Mullen offered no details on how the military would implement a more flexible environment, but said the approach that DoD takes should be centered around a philosophy that lets military members keep their families at the center of their lives. He said the need for new thinking in that area has been hammered home by the hardships borne by a generation of children who have seen a mother or father sent away on multiple deployments to Iraq, Afghanistan or both.

“We’ve got 15-year-old kids – this is one of the ways I try to highlight this – who from the beginning of the time that they started to understand what their parents did, their whole life has been at war,” he said. “I’ve got 18-or 19-year-olds who were 10 when it started and now went off to college and don’t really know their parents that well because mom or dad has been away at least 50 percent of the time.”

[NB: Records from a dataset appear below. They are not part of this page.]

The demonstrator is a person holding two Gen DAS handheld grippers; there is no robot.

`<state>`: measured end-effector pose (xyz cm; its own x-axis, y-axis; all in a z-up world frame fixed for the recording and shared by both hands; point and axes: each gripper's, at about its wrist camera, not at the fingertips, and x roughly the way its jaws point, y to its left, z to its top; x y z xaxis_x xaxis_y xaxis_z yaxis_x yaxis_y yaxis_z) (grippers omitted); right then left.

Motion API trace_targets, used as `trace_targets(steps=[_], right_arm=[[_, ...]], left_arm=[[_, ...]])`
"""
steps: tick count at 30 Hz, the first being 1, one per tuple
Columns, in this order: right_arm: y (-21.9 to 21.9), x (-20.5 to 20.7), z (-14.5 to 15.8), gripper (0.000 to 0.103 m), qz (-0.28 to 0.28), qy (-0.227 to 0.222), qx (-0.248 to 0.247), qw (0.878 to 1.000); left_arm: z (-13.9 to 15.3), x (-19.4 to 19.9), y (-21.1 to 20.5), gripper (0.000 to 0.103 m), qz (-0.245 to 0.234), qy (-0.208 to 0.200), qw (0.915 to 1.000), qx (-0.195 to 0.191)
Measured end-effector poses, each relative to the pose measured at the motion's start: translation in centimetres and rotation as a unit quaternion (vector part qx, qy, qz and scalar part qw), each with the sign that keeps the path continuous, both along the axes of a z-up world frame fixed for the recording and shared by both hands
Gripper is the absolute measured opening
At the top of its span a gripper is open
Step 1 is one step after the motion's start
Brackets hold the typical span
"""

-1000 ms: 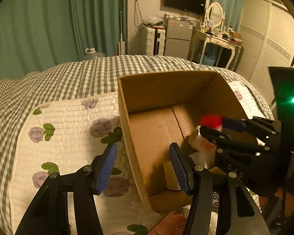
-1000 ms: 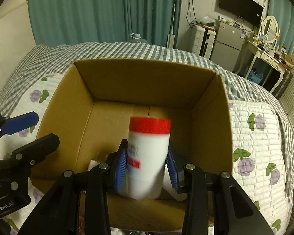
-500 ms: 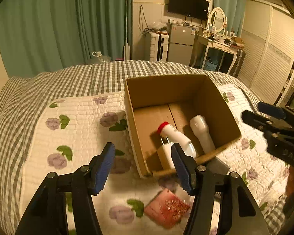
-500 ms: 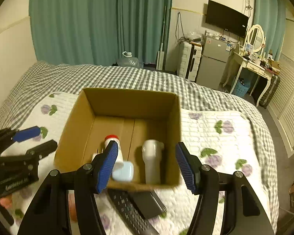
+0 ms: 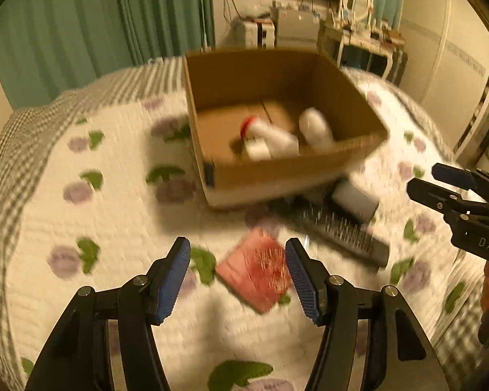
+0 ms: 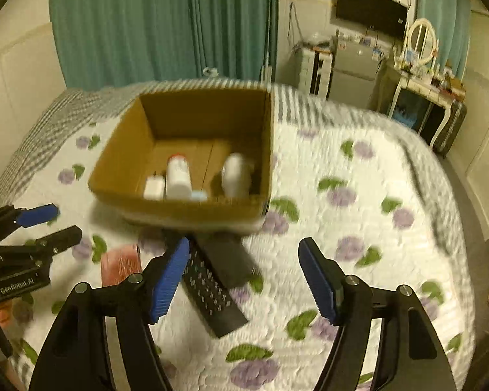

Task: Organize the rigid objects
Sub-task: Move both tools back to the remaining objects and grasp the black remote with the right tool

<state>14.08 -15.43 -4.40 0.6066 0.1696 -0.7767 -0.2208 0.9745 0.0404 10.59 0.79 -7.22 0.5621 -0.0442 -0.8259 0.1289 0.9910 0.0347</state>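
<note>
The red packet (image 5: 256, 268) lies flat on the quilt (image 5: 114, 202), just in front of the box (image 5: 277, 169) and right ahead of my left gripper (image 5: 238, 275), framed between its blue pads. It looks thin and light, maybe a small carton or card sleeve, though blur hides the print. I judge it stiff enough to pinch but low against soft bedding, so I would take it across its narrow width, pressing the pads down into the quilt beside its edges rather than trying to slide under it.

Beside it, the remote (image 6: 212, 290) lies at an angle, with a dark flat block (image 6: 229, 260) touching or overlapping its upper end; I cannot tell which. The remote is long, hard and smooth-sided, best taken across its middle so it does not swing.

My right gripper (image 6: 244, 280) hovers over those two, jaws spread and empty; they have just been opening, with nothing between them now. The left jaws also stand apart, empty, having opened a little further.

Inside the box lie a red-capped white bottle (image 6: 178, 177), a second white bottle (image 6: 235, 176) and a small white block (image 6: 154, 188), all well clear of either gripper.
</note>
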Motion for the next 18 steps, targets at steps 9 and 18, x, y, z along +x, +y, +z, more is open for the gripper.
trace_targets(steps=[9,18], right_arm=[[3.6,-0.4,-7.2,0.063,0.071,0.072,0.003,0.995],[5.6,1.9,-9.8,0.052,0.082,0.075,-0.027,0.993]], left_arm=[[-4.6,-0.1,0.5,0.063,0.018,0.042,0.9989,0.012],[-5.6,0.1,0.7,0.063,0.011,0.057,0.9983,-0.003]])
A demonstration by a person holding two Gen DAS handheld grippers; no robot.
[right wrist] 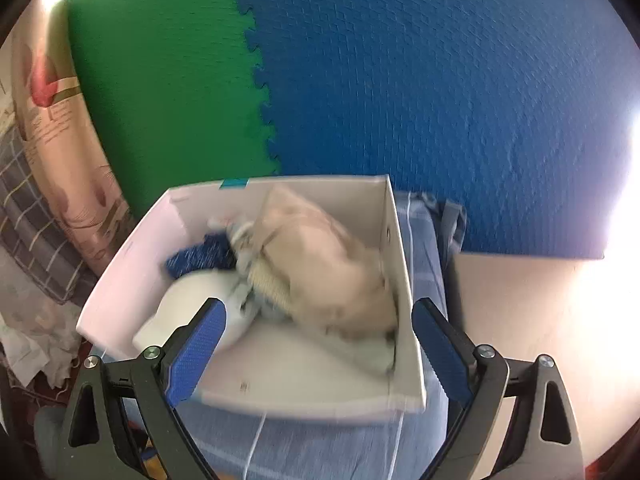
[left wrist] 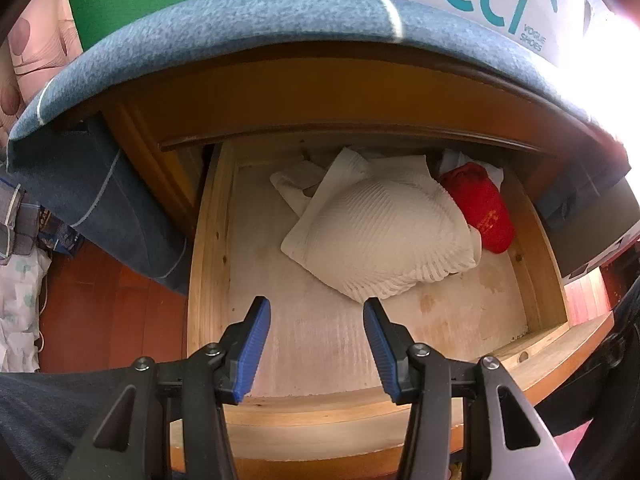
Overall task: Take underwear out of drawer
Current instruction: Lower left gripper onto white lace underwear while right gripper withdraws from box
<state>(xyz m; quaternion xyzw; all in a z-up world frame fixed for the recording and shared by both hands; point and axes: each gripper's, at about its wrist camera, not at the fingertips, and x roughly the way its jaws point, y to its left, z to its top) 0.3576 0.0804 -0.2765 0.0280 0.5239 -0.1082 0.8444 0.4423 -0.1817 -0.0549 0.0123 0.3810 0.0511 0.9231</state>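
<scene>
Nearby, a blue cloth point(left wrist: 224, 36) overhangs the drawer point(left wrist: 208, 240) (perhaps a blanket).

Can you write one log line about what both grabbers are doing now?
left gripper: open, empty, above drawer | right gripper: open, empty, over white box | cream garment, red garment in drawer

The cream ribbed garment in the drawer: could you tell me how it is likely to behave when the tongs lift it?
The cream ribbed garment lies crumpled and folded, so it will probably droop and unfold rather than keep its shape. It looks like soft knit, likely light and easy to pinch. It overlaps the red item, so lifting it may drag that along.
</scene>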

He said DoD needs to keep up with the changes that private industry and civilian agencies are making in their outlooks regarding the value of allowing employees to integrate their home lives with their work lives.

“It is an imperative for us,” he said. “I look forward to learning organizations who have clearly succeeded in this as we continue our way through this.”

Mullen was one of several speakers at an event Tuesday announcing a new partnership between the Society of Human Resource Management and the Families and Work Institute. The effort is intended, the two organizations say, to share research that demonstrates that workplace flexibility is a boon to both employers and employees.

Brint Ryan, CEO of Dallas-based tax services firm Ryan LLC ,said organizations should not view flexible workplaces as simply a recruiting or retention tool. He said his company’s emphasis on workplace flexibility tracked closely with increased financial performance driven by a more satisfied, effective workforce, and cut the firm’s annual employee turnover rate to a third of what it had been.

“I’m a rabid capitalist,” he said. “I didn’t go down this path just to provide another employee benefit. I wanted to make money.”